= Bill Haydon =

Fictional character by John le Carré

Bill Haydon is a fictional character created by John le Carré who features in le Carré's 1974 novel Tinker Tailor Soldier Spy. He is a senior officer in the British Secret Intelligence Service who serves as a Soviet mole. The novel follows aging spymaster George Smiley's endeavours to uncover the mole. The character is partly modelled after the real-life double agent Kim Philby, part of the notorious Cambridge Five spy ring in Britain, who defected to the USSR in 1963.

==Biography==
Haydon was born around 1917; no specific year is given but he is known to have been an undergraduate at Oxford University in 1937. He comes from an eminent family with connections throughout British high society; his father is a high court judge, and two of his several sisters married into the aristocracy. He is a cousin of Ann Smiley. A polymath of sorts with a brilliant and charming personality, he excels as a student, takes up remote languages with ease, and proves a somewhat gifted painter while at Oxford. He is identified for recruitment in the Circus (John le Carré's lightly fictionalised version of MI6) by his tutor and acts in turn as a talent-spotter among his classmates, most notably Jim Prideaux, who also becomes his lover. In World War II, Haydon builds a superb record in Nazi-occupied Europe and the Middle East, such that he elicits comparisons with Lawrence of Arabia. Unbeknown to the British, Haydon is also recruited as a Soviet agent around that time by Karla, Moscow Centre's crafty and legendary spymaster.

After the war, Haydon holds positions of increasing importance in the Circus, becomes its premier expert on the Soviet Union, and eventually rises to the senior staff of Control, the unnamed Chief of the Circus. In the early years of the Cold War, he limits his espionage activities to 'selected gifts of intelligence' that advance the Soviet cause over the American one without harming British interests. The Suez crisis of 1956 convinces him that Britain has lost all influence as a world power and leads him to become a 'full-time Soviet mole with no holds barred.' In 1961, he formally receives Soviet citizenship, then achieves the rank of Soviet intelligence colonel and is awarded further Soviet decorations over the next ten years.

Control has come to suspect that there is a mole deep in the organization. By 1972, alone in this belief, he has ruled out all but his five senior lieutenants: Percy Alleline, Roy Bland, George Smiley, Toby Esterhase, and Haydon. To save his agent, Karla engineers the professional ruin of Control and Smiley whom he reckons to be the most likely to unmask Haydon. Karla is aware of Smiley's one personal weakness — his love for his wife Ann, who is a habitual adulteress — and orders Haydon to have an affair with her to cloud Smiley's judgment further. As Control is about to discover the truth, Karla lures him into ordering a doomed operation in Czechoslovakia to learn the identity of the mole from a (fake) Czech defector.
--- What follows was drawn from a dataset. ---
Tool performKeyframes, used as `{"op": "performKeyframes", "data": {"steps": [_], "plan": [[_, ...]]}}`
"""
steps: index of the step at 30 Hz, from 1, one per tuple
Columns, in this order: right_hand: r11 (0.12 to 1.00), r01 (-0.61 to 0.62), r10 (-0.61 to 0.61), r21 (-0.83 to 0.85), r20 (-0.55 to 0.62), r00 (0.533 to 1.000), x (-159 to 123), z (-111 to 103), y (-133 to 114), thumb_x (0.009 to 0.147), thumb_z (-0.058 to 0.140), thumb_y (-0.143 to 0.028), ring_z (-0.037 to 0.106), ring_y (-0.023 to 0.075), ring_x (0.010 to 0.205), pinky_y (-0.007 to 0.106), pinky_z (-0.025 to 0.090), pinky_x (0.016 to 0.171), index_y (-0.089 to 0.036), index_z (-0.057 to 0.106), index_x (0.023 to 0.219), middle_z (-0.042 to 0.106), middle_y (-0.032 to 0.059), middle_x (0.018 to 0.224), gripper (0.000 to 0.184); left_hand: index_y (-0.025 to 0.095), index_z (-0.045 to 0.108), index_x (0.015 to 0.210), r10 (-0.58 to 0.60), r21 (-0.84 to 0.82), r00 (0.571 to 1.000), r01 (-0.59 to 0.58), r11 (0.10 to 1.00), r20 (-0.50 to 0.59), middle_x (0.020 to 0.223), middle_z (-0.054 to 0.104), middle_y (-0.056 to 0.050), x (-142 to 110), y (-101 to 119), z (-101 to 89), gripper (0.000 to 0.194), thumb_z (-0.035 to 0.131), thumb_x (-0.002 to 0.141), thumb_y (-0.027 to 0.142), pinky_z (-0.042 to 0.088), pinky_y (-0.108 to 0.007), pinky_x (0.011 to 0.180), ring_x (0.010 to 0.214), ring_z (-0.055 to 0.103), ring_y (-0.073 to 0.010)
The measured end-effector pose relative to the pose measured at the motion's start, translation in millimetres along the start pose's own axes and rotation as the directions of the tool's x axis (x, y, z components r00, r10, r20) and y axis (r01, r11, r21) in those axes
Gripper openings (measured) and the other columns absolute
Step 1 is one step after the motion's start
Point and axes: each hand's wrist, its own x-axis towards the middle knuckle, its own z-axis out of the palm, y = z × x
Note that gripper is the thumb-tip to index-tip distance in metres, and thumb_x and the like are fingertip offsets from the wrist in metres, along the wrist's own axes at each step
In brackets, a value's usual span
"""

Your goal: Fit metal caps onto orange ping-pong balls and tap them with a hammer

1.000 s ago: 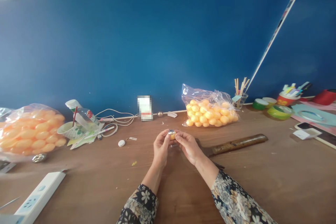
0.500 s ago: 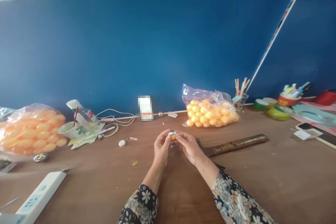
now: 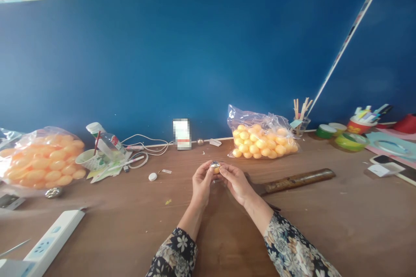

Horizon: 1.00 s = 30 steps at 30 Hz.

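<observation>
- Hands meet at the centre: the left hand (image 3: 202,184) and the right hand (image 3: 238,185), both bare, with fingers curled in and closed on one object.
- That object is a small shiny ball (image 3: 215,166), silvery above and yellowish below, pinched between the fingertips of both hands and touching each.
- The ball is already in hand and seems to be held just above the tabletop (image 3: 130,220). Whether anything on it is finished, or what remains, cannot be told; the fingers cover part of it.
- Just beyond the right hand, a wooden-handled tool (image 3: 299,181) lies flat, its dark head partly hidden.
- A round white cap (image 3: 152,176) lies to the left of the hands.
- Farther back, near the blue wall (image 3: 195,52), sit a silvery ball (image 3: 200,141) and, to its right, a clear bag (image 3: 238,115) of yellow-orange balls.
- At far left are a second, larger bag (image 3: 29,137) of orange balls and a white power strip (image 3: 53,242).
</observation>
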Motion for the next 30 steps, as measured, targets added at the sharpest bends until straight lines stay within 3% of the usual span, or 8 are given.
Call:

Control picks Jim Prideaux for the operation and Haydon chooses to sacrifice his close friend to save himself. Prideaux is captured and reveals under duress the full extent of Control's knowledge of the mole to Karla before being repatriated to Britain and discharged from the Circus. Control is dismissed and dies soon afterwards, Smiley is forced into retirement, and Alleline becomes Chief. Haydon assumes control of London Station, in control of all foreign operations, effectively giving him unfettered access to intelligence worldwide.
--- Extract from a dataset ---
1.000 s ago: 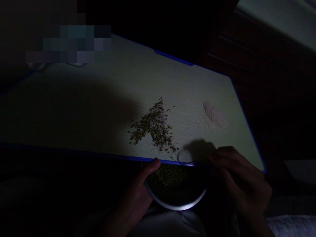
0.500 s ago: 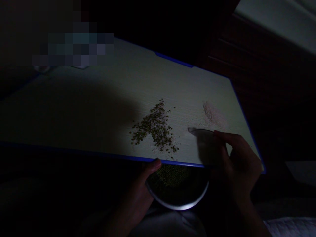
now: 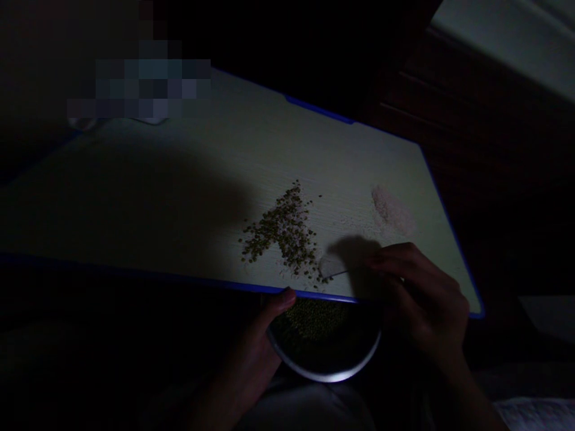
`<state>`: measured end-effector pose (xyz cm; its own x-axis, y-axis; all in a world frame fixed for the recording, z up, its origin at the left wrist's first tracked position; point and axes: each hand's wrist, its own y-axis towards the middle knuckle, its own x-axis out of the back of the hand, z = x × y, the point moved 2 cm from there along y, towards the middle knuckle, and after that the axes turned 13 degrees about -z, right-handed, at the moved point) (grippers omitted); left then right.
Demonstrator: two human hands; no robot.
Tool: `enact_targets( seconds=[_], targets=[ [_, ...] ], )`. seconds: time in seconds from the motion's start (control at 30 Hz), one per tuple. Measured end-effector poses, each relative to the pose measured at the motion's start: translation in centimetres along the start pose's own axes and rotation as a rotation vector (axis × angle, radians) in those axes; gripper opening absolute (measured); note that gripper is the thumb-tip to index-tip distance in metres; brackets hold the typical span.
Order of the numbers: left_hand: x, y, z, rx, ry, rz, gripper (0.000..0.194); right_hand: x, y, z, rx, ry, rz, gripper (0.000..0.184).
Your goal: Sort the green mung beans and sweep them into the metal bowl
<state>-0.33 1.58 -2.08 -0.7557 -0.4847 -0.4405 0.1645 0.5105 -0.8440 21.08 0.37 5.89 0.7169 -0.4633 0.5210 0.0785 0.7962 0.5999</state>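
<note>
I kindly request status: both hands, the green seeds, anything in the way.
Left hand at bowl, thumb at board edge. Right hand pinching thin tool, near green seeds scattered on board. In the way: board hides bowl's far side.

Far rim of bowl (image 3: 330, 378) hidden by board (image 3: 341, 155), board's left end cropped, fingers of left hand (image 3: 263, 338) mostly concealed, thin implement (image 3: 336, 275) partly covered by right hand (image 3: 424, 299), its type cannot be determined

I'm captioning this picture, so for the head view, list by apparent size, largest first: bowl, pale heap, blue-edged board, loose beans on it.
1. Blue-edged board
2. Bowl, though partly hidden
3. Loose beans, as one spread
4. Pale heap
</note>
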Motion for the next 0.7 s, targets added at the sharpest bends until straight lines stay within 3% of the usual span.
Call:
enact_targets(
  seconds=[0.17,0.33,0.7],
  targets=[
    [0.0,-0.1,-0.1,-0.017,-0.020,-0.005,0.061,1.3,-0.9,-0.5,-0.071,-0.016,-0.071,0.029],
    [-0.1,-0.2,-0.1,-0.035,-0.005,-0.021,0.061,1.1,-1.2,-0.7,-0.097,-0.018,-0.068,0.027],
    [0.0,-0.2,-0.2,0.002,0.016,-0.045,0.029,1.7,-3.4,0.3,-0.090,-0.043,-0.119,0.031]
  ],
)
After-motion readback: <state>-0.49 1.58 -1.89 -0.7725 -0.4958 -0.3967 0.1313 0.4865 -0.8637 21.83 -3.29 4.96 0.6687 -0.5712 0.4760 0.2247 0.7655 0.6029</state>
In 1973, an indiscretion by a Soviet operative in Hong Kong confirms the existence of the mole to Oliver Lacon, the Civil Service overseer of the Circus in Whitehall. Smiley is recalled from retirement to investigate and ultimately unmasks Haydon after a tortuous, soul-searching quest. Under interrogation, Haydon reveals much of his secret past to Smiley and plans are set in motion to exchange Haydon for Western agents held in the Eastern Bloc, but before this happens he is killed while still in Circus custody. It is strongly implied, though never stated, that the killer was Prideaux.

==Background==
Bill Haydon, with his easy charm and strong social connections, bears a close resemblance to real-life double agent Kim Philby whose defection to the USSR in 1963, and the consequent compromising of British agents, was a factor in the 1964 termination of Le Carré's own career in the SIS. Philby, along with Guy Burgess, Donald Maclean, Anthony Blunt, and John Cairncross, was part of a group of Soviet moles in Britain which later came to be known as the Cambridge Five. While in an earlier draft of the novel, there were reportedly greater similarities to Anthony Blunt, the final character is closely aligned with Philby.

According to Le Carré, Philby's career illustrates the "capacity of the British ruling class for reluctant betrayal and polite self-preservation," and that the British secret services are "microcosms of the British condition, of our social attitudes and vanities. In describing Philby, Le Carre wrote that "to the very end, he expected and received the indulgence owing to his moderation, good breeding and boyish, flirtatious charm." American film theorist David Bordwell notes that the description might be applied to Haydon as well.

The novel is set against a period of waning British influence on the world stage, with USA and USSR emerging as the dominant superpowers, albeit with conflicting ideologies. This forms the basis for Haydon's betrayal. He claims that, although he was recruited by Soviet intelligence at university in the 1930s, he only became a serious agent for them following the Suez Crisis when it became clear to him that Britain was no longer a world power and, in his view, was subservient to America. This perceived inferiority leads to Haydon developing a deep hatred for America, resolving him to damage them as much as possible by spying for the Soviets.

==Portrayals==
Haydon was played by Ian Richardson in the 1979 BBC television serial based on the novel. In the 1988 BBC Radio 4 series, he was played by Edward de Souza. In the 2011 film adaptation, he was played by Colin Firth. In the 2011 Radio 4 series, The Complete Smiley, he was portrayed by Michael Feast.

=== In other media ===
The name Bill Haydon is also given to the character of an intelligence officer in Éric Rochant's 1994 thriller Les Patriotes, played by Bernard Le Coq. Rochant has spoken of Le Carré's influence on his own work.